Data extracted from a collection
:::::
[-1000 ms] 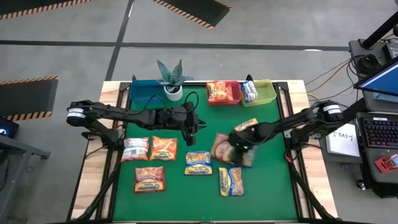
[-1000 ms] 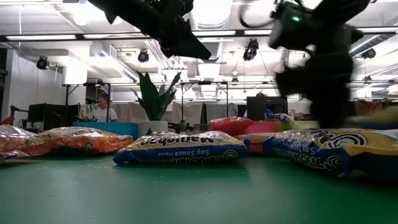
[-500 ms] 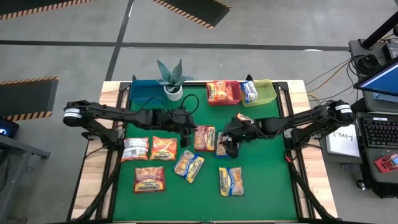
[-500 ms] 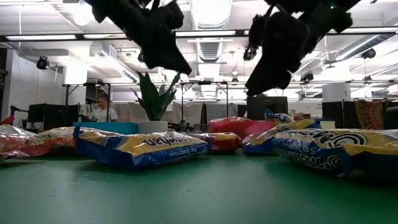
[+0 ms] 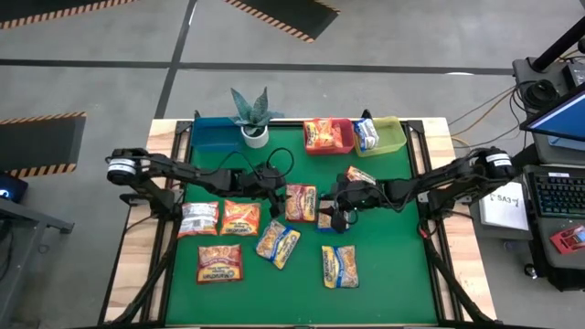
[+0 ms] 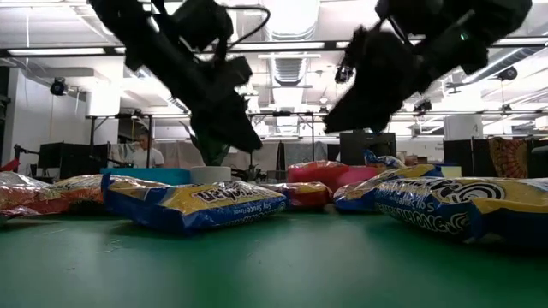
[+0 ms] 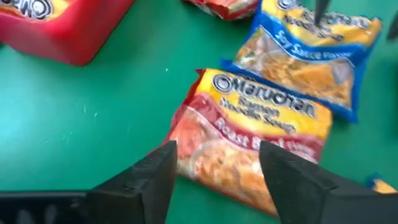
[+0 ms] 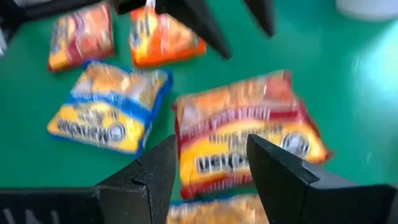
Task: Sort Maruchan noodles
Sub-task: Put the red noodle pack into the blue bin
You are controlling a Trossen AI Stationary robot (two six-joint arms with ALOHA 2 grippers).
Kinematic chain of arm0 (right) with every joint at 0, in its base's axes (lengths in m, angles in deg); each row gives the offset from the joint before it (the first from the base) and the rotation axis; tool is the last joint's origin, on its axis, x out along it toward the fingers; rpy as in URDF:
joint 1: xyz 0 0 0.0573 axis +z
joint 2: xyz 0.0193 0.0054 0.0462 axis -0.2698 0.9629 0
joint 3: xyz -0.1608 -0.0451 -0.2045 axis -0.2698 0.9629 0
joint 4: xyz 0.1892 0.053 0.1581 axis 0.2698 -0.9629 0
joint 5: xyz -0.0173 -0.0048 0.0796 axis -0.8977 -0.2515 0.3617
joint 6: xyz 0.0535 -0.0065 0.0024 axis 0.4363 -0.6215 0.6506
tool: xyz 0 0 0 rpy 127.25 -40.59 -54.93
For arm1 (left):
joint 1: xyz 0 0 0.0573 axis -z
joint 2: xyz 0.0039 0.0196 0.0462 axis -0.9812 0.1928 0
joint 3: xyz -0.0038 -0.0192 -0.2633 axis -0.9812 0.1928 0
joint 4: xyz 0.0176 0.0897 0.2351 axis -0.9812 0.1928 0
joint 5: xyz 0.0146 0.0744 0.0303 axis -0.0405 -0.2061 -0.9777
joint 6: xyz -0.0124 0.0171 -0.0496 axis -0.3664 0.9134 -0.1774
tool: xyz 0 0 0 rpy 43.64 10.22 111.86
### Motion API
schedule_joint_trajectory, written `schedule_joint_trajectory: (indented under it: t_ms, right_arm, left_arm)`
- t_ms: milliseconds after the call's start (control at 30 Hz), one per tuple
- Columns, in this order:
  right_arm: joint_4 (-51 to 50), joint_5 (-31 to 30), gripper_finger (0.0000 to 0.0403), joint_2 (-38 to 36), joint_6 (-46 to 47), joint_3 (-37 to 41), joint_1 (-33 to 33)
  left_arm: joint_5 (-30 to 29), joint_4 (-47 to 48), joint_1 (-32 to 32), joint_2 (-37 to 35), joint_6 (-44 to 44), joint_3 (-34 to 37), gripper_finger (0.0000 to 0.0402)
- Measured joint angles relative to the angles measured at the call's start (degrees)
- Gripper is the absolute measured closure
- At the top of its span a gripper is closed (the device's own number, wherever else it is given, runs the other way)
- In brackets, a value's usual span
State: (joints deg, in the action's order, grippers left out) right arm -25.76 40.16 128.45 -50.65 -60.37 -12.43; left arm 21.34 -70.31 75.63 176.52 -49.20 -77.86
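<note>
High view: since half a second ago the packets are unchanged, while the left gripper (image 5: 277, 194) has been drawn slightly back and the right gripper (image 5: 336, 217) has barely shifted. A red Roast Beef packet (image 5: 300, 202) lies mid-mat between them, its long axis running twelve to six. At seven o'clock from it a blue Soy Sauce packet (image 5: 278, 243) lies tilted, long axis one to seven. Open green mat (image 5: 393, 274) is left along the near edge and at four o'clock. Two packets are seen in the red bin (image 5: 328, 136), one in the yellow-green bin (image 5: 381, 134).

Low view: both arms are held above the mat, clear of the packets; the Soy Sauce packet (image 6: 195, 202) lies flat in front.

Left wrist view: the fingers (image 7: 149, 180) are spread, nothing between them but air, with the Roast Beef packet (image 7: 252, 140) just ahead.

Right wrist view: the fingers (image 8: 283, 177) are likewise parted and empty, over the same red packet (image 8: 245, 140).
</note>
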Motion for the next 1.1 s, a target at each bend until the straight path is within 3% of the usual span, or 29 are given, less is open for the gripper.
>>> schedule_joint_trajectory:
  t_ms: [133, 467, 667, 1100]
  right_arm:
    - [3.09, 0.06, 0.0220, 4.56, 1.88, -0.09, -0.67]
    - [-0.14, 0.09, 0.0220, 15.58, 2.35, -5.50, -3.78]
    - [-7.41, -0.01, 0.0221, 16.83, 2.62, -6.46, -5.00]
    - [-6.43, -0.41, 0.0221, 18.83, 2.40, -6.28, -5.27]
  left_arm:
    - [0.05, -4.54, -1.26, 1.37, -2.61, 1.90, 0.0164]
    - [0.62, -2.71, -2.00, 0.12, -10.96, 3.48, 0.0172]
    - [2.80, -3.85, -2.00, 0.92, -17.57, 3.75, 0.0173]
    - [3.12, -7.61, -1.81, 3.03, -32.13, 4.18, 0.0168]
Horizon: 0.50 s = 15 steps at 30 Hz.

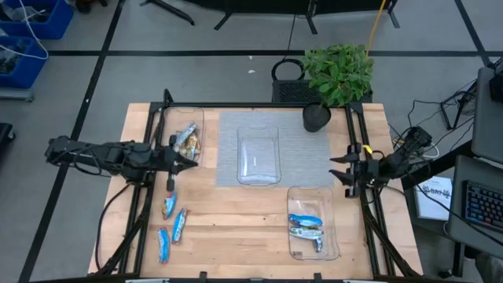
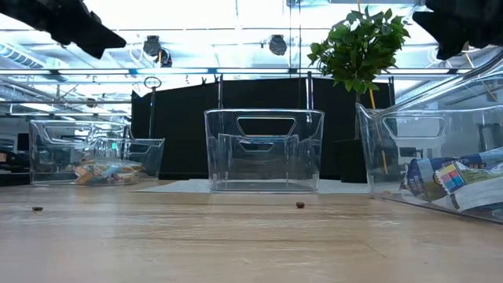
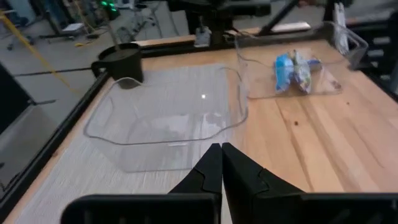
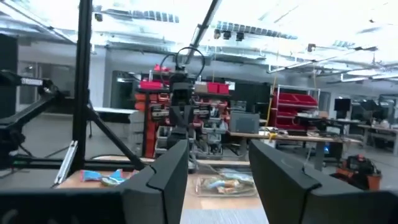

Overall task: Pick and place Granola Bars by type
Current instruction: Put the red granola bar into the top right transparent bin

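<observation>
Three blue Granola Bars [image 1: 169,206] [image 1: 180,225] [image 1: 163,246] lie flat on the wood at the near left. Tan and gold bars [image 1: 186,141] fill the clear left tray [image 1: 196,118]. Blue and silver bars [image 1: 306,226] lie in the clear right tray [image 1: 332,236]. My left gripper [image 1: 191,159] is shut and empty, raised by the left tray's right wall; its closed fingers [image 3: 221,163] point across the middle tray. My right gripper [image 1: 338,170] hangs open and empty at the table's right edge, its fingers [image 4: 171,171] tilted up toward the room.
An empty clear tray [image 1: 258,156] rests on a grey mat [image 1: 228,126] at the centre. A potted plant [image 1: 338,71] in a black pot [image 1: 317,118] stands at the far right. Black frame rails [image 1: 363,204] run along both sides. Bare wood [image 1: 236,236] lies between the trays.
</observation>
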Available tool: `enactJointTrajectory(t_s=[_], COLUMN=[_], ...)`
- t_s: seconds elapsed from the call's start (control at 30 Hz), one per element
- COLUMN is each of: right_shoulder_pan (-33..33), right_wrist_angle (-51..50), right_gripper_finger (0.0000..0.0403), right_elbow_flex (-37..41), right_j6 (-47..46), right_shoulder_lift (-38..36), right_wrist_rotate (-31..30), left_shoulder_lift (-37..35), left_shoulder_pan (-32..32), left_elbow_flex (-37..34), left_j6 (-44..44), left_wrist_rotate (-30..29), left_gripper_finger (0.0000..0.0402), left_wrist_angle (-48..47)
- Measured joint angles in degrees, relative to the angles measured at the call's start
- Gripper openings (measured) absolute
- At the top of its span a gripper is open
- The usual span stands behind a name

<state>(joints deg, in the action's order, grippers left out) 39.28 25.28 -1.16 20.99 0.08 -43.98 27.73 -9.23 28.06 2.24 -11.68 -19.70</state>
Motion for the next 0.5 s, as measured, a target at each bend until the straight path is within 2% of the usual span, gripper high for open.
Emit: enactJointTrajectory(t_s=[0.2,0.5], right_shoulder_pan=[-2.2,-12.9], right_wrist_angle=[-3.4,-9.2], right_gripper_finger=[0.0159,0.0159], right_elbow_flex=[-0.6,-0.4], right_j6=[-0.7,-8.5], right_shoulder_lift=[0.1,0.1], right_wrist_rotate=[1.4,14.3], left_shoulder_lift=[-2.8,-3.0], left_shoulder_pan=[-0.2,-0.3], left_elbow_flex=[0.0,0.0], left_j6=[-2.9,-3.8], left_wrist_rotate=[-2.1,-1.9], left_gripper_finger=[0.0025,0.0026], left_wrist_angle=[-3.0,-2.5])
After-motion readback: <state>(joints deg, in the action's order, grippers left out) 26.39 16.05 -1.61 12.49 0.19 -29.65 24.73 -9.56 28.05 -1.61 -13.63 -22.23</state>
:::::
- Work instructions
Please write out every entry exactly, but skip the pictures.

- Answer to this task
[-1000 ms] 
[-1000 ms] 
[-500 ms] 
[-500 ms] 
[+0 ms] 
[+0 ms] 
[+0 ms] 
[+0 ms] 
Task: Sort Maruchan noodles
Sub-task: Put the red noodle pack into the blue bin
You are controlling a Trossen AI Stationary robot (two six-joint arms with ALOHA 2 grippers).
Kinematic chain of arm0 (right) with every joint at 0, in its base's axes (lengths in m, angles in deg); each row gives the offset from the joint before it (the first from the base) and the rotation axis; tool is the last joint's origin, on its axis, x out along it toward the fingers; rpy as in URDF:
joint 1: xyz 0 0 0.0573 axis +z
joint 2: xyz 0.0193 0.0054 0.0462 axis -0.2698 0.9629 0
joint 3: xyz -0.1608 -0.0451 -0.2045 axis -0.2698 0.9629 0
joint 4: xyz 0.1892 0.053 0.1581 axis 0.2698 -0.9629 0
joint 5: xyz -0.0173 -0.0048 0.0796 axis -0.8977 -0.2515 0.3617
joint 6: xyz 0.0535 -0.0065 0.0024 axis 0.4363 -0.6215 0.6506
tool: xyz 0 0 0 rpy 127.25 -40.59 -54.93
For arm1 (left):
joint 1: xyz 0 0 0.0573 axis -z
joint 2: xyz 0.0039 0.0196 0.0462 axis -0.9812 0.1928 0
joint 3: xyz -0.0038 -0.0192 -0.2633 axis -0.9812 0.1928 0
joint 4: xyz 0.0176 0.0897 0.2351 axis -0.9812 0.1928 0
joint 5: xyz 0.0146 0.0744 0.0303 axis -0.0405 -0.2061 -0.9777
joint 6: xyz -0.0124 0.0171 -0.0496 axis -0.3664 0.9134 -0.1774
tool: xyz 0 0 0 rpy 43.64 10.22 111.86
### Motion API
schedule_joint_trajectory, written `schedule_joint_trajectory: (indented under it: t_ms, right_arm, left_arm)`
- t_ms: milliseconds after the call's start (control at 30 Hz), one per tuple
- Columns, in this order:
  right_arm: joint_4 (-51 to 50), joint_5 (-31 to 30), gripper_finger (0.0000 to 0.0403), joint_2 (-38 to 36), joint_6 (-46 to 47), joint_3 (-37 to 41), joint_1 (-33 to 33)
  left_arm: joint_5 (-30 to 29), joint_4 (-47 to 48), joint_1 (-32 to 32), joint_2 (-37 to 35), joint_6 (-44 to 44), joint_3 (-34 to 37), gripper_finger (0.0000 to 0.0402)
- Measured joint angles relative to the angles measured at the call's start (degrees)
- Gripper is the absolute measured closure
- At the top of its span a gripper is closed (the device's own number, wherever else it is given, runs the other way)
- In brackets, a value's usual span
State: (joints deg, in the action's order, grippers left out) right arm -25.76 40.16 128.45 -50.65 -60.37 -12.43; left arm 21.34 -70.31 75.63 176.52 -49.20 -77.86
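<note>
High view: since half a second ago the packets are unchanged, while the left gripper (image 5: 277, 194) has been drawn slightly back and the right gripper (image 5: 336, 217) has barely shifted. A red Roast Beef packet (image 5: 300, 202) lies mid-mat between them, its long axis running twelve to six. At seven o'clock from it a blue Soy Sauce packet (image 5: 278, 243) lies tilted, long axis one to seven. Open green mat (image 5: 393, 274) is left along the near edge and at four o'clock. Two packets are seen in the red bin (image 5: 328, 136), one in the yellow-green bin (image 5: 381, 134).

Low view: both arms are held above the mat, clear of the packets; the Soy Sauce packet (image 6: 195, 202) lies flat in front.

Left wrist view: the fingers (image 7: 149, 180) are spread, nothing between them but air, with the Roast Beef packet (image 7: 252, 140) just ahead.

Right wrist view: the fingers (image 8: 283, 177) are likewise parted and empty, over the same red packet (image 8: 245, 140).
</note>
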Motion for the next 1.1 s, a target at each bend until the straight path is within 3% of the usual span, or 29 are given, less is open for the gripper.
>>> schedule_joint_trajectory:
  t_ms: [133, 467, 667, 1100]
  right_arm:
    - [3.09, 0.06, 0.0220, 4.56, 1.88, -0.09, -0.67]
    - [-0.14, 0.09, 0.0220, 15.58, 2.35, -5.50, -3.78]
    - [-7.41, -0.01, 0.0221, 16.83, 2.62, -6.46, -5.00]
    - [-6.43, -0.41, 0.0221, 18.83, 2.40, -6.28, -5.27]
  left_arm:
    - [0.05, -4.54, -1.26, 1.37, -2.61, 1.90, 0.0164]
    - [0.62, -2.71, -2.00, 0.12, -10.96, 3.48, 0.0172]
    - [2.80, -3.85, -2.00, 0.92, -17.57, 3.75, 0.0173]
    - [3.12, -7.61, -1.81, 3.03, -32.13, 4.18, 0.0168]
Horizon: 0.50 s = 15 steps at 30 Hz.


Overall task: Pick and place Granola Bars by type
Current instruction: Put the red granola bar into the top right transparent bin

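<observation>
Three blue Granola Bars [image 1: 169,206] [image 1: 180,225] [image 1: 163,246] lie flat on the wood at the near left. Tan and gold bars [image 1: 186,141] fill the clear left tray [image 1: 196,118]. Blue and silver bars [image 1: 306,226] lie in the clear right tray [image 1: 332,236]. My left gripper [image 1: 191,159] is shut and empty, raised by the left tray's right wall; its closed fingers [image 3: 221,163] point across the middle tray. My right gripper [image 1: 338,170] hangs open and empty at the table's right edge, its fingers [image 4: 171,171] tilted up toward the room.
An empty clear tray [image 1: 258,156] rests on a grey mat [image 1: 228,126] at the centre. A potted plant [image 1: 338,71] in a black pot [image 1: 317,118] stands at the far right. Black frame rails [image 1: 363,204] run along both sides. Bare wood [image 1: 236,236] lies between the trays.
</observation>
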Available tool: `enactJointTrajectory(t_s=[_], COLUMN=[_], ...)`
- t_s: seconds elapsed from the call's start (control at 30 Hz), one per element
- COLUMN is each of: right_shoulder_pan (-33..33), right_wrist_angle (-51..50), right_gripper_finger (0.0000..0.0403), right_elbow_flex (-37..41), right_j6 (-47..46), right_shoulder_lift (-38..36), right_wrist_rotate (-31..30), left_shoulder_lift (-37..35), left_shoulder_pan (-32..32), left_elbow_flex (-37..34), left_j6 (-44..44), left_wrist_rotate (-30..29), left_gripper_finger (0.0000..0.0402), left_wrist_angle (-48..47)
- Measured joint angles in degrees, relative to the angles measured at the call's start
- Gripper openings (measured) absolute
- At the top of its span a gripper is open
- The usual span stands behind a name

<state>(joints deg, in the action's order, grippers left out) 39.28 25.28 -1.16 20.99 0.08 -43.98 27.73 -9.23 28.06 2.24 -11.68 -19.70</state>
Motion for the next 0.5 s, as measured, a target at each bend until the straight path is within 2% of the usual span, gripper high for open.
Emit: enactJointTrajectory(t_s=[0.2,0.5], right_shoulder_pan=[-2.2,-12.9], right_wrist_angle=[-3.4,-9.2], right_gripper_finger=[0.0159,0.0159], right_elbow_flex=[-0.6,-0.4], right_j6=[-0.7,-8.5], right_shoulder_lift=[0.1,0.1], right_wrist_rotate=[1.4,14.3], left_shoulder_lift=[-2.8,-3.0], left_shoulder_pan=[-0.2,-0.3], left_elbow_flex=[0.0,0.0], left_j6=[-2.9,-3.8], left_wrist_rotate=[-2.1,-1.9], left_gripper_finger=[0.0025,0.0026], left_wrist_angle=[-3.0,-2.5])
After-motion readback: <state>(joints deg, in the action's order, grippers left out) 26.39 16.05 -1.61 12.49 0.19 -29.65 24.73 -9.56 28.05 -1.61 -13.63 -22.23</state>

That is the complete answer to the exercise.